> **Problem to work on**
Search the entries below for "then" and copy each matching line.

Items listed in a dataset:

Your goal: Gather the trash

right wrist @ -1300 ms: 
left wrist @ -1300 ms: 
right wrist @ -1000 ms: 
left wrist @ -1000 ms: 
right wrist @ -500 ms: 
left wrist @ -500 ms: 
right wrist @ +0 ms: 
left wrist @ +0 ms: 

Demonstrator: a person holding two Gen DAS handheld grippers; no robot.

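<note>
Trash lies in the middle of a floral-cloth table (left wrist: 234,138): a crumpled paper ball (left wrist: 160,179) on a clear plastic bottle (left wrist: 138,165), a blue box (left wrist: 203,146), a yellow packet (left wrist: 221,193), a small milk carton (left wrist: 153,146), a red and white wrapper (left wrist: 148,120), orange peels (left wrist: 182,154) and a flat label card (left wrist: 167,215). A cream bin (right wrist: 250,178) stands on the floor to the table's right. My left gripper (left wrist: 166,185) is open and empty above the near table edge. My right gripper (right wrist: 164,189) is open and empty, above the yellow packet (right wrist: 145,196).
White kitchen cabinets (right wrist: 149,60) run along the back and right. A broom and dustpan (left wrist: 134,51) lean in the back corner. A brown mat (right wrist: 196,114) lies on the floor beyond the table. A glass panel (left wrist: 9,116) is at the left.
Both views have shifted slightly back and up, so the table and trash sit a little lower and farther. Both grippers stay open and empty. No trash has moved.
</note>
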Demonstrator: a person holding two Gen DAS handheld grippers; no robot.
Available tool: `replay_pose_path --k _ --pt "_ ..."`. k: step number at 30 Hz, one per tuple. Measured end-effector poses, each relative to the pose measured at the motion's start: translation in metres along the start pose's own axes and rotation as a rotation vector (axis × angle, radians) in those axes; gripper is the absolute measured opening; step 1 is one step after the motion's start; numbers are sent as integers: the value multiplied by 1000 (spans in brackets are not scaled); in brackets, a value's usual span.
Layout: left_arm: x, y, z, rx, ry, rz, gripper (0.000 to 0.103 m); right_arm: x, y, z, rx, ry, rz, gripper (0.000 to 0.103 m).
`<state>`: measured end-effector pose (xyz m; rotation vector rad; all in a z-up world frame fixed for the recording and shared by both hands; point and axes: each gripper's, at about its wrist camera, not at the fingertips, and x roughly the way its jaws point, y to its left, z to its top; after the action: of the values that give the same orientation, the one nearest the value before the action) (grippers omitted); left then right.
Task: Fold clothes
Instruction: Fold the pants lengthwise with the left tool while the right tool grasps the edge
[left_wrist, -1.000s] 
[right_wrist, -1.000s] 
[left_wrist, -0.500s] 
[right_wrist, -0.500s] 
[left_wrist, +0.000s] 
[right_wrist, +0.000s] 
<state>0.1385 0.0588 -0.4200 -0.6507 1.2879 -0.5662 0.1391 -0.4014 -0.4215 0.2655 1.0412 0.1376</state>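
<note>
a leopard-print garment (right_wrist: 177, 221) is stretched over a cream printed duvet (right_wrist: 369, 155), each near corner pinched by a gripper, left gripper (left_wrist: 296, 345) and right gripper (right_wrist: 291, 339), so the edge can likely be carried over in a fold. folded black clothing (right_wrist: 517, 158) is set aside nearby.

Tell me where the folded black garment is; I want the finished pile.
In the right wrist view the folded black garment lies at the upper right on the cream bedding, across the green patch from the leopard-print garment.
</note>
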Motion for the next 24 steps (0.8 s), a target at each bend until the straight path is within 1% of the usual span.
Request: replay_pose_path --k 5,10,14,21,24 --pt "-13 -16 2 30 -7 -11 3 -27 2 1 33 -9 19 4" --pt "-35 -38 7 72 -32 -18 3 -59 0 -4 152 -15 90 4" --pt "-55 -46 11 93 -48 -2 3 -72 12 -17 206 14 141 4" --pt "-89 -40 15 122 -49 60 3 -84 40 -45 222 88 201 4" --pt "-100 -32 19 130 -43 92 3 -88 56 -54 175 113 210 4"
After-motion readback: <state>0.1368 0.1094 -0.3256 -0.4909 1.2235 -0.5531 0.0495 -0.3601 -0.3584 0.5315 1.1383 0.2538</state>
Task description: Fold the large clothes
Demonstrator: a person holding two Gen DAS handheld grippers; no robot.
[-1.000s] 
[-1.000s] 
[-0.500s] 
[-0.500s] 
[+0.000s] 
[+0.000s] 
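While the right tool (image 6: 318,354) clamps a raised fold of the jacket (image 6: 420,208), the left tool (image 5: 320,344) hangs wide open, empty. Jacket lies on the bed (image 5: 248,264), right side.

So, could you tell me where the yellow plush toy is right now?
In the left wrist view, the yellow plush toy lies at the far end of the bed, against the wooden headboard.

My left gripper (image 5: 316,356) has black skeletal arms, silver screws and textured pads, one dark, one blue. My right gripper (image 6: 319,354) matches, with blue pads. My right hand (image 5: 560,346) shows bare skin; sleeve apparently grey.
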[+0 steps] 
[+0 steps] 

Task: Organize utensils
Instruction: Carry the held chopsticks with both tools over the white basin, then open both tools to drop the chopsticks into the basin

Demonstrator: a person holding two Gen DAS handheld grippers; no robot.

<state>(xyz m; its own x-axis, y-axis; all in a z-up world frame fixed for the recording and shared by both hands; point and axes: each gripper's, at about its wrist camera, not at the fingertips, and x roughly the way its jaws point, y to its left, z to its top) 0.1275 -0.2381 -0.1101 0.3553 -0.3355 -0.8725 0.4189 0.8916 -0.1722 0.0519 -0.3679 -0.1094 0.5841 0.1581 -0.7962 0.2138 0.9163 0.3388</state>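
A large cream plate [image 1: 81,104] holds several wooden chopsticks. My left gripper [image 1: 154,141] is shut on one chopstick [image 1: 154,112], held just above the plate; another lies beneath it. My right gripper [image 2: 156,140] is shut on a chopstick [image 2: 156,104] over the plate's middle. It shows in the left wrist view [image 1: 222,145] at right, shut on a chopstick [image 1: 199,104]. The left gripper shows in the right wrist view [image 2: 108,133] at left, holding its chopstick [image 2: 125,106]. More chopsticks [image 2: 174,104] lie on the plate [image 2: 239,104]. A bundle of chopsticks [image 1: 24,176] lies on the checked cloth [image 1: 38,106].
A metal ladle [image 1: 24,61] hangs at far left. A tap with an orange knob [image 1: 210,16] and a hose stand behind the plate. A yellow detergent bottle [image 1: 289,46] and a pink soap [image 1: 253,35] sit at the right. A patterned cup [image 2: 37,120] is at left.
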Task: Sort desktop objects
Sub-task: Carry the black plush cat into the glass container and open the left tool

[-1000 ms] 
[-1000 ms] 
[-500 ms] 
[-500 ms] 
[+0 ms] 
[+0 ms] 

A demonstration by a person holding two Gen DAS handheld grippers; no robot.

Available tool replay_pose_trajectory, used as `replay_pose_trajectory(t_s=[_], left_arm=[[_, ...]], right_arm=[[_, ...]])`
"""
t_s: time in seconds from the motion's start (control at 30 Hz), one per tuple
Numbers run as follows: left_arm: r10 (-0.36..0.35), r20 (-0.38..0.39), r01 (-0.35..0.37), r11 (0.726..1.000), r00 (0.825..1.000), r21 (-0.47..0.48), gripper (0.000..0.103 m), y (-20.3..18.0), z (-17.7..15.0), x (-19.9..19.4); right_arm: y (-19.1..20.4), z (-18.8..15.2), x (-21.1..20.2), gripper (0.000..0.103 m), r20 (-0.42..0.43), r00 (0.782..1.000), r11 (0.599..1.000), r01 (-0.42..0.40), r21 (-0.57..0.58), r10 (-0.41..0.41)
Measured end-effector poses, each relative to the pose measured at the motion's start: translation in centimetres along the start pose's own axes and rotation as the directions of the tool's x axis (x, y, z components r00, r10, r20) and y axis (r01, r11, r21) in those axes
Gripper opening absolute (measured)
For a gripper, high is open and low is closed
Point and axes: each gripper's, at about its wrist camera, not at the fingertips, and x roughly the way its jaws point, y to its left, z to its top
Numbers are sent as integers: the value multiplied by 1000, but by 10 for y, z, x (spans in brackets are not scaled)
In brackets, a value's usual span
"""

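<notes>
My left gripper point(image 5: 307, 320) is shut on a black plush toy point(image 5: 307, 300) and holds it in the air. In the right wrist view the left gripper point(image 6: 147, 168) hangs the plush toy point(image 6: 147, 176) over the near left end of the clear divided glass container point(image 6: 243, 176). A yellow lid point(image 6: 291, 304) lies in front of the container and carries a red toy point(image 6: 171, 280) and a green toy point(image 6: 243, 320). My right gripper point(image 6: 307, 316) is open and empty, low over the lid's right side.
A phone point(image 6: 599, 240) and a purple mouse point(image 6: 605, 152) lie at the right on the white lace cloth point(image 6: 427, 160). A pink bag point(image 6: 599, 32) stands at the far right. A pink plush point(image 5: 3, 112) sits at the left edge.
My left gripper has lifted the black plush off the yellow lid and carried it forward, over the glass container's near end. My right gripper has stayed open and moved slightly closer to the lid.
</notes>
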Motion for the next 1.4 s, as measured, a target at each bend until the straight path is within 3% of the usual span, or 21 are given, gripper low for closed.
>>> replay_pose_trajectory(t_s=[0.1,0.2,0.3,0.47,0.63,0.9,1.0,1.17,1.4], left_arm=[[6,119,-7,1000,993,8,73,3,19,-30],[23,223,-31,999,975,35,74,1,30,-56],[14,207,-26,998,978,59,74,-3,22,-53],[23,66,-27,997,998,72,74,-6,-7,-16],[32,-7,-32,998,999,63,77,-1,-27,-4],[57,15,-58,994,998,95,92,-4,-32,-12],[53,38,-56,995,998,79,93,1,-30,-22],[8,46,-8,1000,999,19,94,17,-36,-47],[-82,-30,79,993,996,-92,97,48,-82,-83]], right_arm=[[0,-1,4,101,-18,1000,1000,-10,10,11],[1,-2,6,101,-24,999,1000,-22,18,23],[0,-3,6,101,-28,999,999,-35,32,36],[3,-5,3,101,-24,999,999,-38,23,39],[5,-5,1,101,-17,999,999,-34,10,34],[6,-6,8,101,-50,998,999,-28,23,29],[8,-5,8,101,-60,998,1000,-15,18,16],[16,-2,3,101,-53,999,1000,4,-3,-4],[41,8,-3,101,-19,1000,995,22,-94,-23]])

> **Response**
`<state>`: measured end-effector pose (xyz m; rotation vector rad; all in a z-up world frame fixed for the recording and shared by both hands; point and axes: each gripper's, at about its wrist camera, not at the fingertips, and x roughly the way its jaws point, y to its left, z to its top; after the action: of the values that give the same orientation, the one nearest the value before the action) (grippers omitted); left then right.
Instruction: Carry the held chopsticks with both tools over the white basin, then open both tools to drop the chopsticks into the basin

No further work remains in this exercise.